> **WORK REQUEST**
Without its pictures, the listing below is to be transcribed exactly.
*** Opening COLLECTED MATERIAL ***
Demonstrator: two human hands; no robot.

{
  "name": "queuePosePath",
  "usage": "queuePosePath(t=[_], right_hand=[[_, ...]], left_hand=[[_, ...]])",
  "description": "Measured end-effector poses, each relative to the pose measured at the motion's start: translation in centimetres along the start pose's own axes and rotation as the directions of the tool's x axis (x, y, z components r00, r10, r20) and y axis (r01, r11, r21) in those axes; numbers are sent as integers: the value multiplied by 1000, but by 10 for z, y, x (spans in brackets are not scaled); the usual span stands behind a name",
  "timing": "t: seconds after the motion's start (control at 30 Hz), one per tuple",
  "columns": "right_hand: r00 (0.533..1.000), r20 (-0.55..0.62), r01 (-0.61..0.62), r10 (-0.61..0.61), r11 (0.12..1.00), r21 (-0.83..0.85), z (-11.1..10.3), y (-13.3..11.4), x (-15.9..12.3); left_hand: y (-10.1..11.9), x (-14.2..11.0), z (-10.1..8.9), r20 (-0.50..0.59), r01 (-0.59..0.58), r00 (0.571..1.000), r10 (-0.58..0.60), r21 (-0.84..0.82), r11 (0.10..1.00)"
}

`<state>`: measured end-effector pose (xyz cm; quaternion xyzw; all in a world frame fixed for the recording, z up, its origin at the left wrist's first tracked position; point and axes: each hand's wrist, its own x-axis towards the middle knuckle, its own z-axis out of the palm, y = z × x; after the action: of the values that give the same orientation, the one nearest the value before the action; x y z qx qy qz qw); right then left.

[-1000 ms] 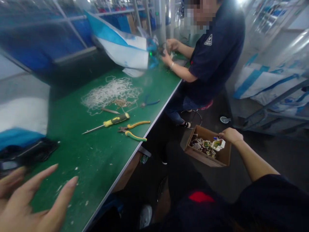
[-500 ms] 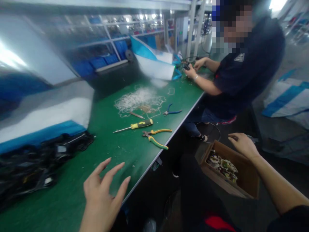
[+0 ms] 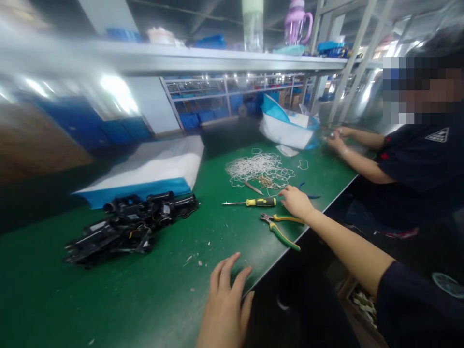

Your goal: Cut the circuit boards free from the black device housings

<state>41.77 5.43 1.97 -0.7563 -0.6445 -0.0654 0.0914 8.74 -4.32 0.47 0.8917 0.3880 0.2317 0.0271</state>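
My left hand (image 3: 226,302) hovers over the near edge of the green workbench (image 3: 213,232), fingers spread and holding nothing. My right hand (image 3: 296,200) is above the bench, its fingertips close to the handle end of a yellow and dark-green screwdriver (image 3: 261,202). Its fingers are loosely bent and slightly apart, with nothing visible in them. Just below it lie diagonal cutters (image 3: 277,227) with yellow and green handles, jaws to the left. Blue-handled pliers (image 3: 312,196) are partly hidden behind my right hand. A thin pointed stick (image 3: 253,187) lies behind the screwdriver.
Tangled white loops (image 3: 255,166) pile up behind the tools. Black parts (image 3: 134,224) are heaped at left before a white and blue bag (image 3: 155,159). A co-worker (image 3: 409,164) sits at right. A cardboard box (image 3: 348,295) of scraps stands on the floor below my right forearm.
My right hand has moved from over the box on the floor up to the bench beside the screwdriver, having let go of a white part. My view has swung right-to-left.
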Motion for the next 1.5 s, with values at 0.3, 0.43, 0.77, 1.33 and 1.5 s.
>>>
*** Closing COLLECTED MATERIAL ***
> **EXPECTED ANSWER**
Demonstrator: two human hands; no robot.

{
  "name": "queuePosePath",
  "usage": "queuePosePath(t=[_], right_hand=[[_, ...]], left_hand=[[_, ...]])",
  "description": "Measured end-effector poses, each relative to the pose measured at the motion's start: translation in centimetres along the start pose's own axes and rotation as the directions of the tool's x axis (x, y, z components r00, r10, r20) and y axis (r01, r11, r21) in those axes; numbers are sent as integers: the value multiplied by 1000, but by 10 for z, y, x (spans in brackets are not scaled); the usual span stands behind a name",
  "timing": "t: seconds after the motion's start (control at 30 Hz), one per tuple",
  "columns": "right_hand: r00 (0.533..1.000), r20 (-0.55..0.62), r01 (-0.61..0.62), r10 (-0.61..0.61), r11 (0.12..1.00), r21 (-0.83..0.85), z (-11.1..10.3), y (-13.3..11.4), x (-15.9..12.3); left_hand: y (-10.1..11.9), x (-14.2..11.0), z (-10.1..8.9), r20 (-0.50..0.59), r01 (-0.59..0.58), r00 (0.571..1.000), r10 (-0.58..0.60), r21 (-0.84..0.82), r11 (0.10..1.00)"
}

`<state>`: measured end-effector pose (xyz cm; quaternion xyzw; all in a world frame fixed for the recording, z up, its origin at the left wrist's first tracked position; point and axes: each hand's wrist, its own x-axis towards the middle knuckle, its own z-axis out of the palm, y = z × x; after the action: of the values that give the same orientation, the one nearest the value before the action; x y z qx qy qz qw); right then left.

[-1000 ms] 
[-500 ms] 
[+0 ms] 

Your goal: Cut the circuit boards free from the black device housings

<state>41.77 5.43 1.97 -0.7563 -0.6445 -0.0654 0.0914 8.74 -4.32 0.47 0.8917 0.3880 0.2317 0.0271</state>
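My left hand (image 3: 226,302) hovers over the near edge of the green workbench (image 3: 213,232), fingers spread and holding nothing. My right hand (image 3: 296,200) is above the bench, its fingertips close to the handle end of a yellow and dark-green screwdriver (image 3: 261,202). Its fingers are loosely bent and slightly apart, with nothing visible in them. Just below it lie diagonal cutters (image 3: 277,227) with yellow and green handles, jaws to the left. Blue-handled pliers (image 3: 312,196) are partly hidden behind my right hand. A thin pointed stick (image 3: 253,187) lies behind the screwdriver.
Tangled white loops (image 3: 255,166) pile up behind the tools. Black parts (image 3: 134,224) are heaped at left before a white and blue bag (image 3: 155,159). A co-worker (image 3: 409,164) sits at right. A cardboard box (image 3: 348,295) of scraps stands on the floor below my right forearm.
My right hand has moved from over the box on the floor up to the bench beside the screwdriver, having let go of a white part. My view has swung right-to-left.
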Motion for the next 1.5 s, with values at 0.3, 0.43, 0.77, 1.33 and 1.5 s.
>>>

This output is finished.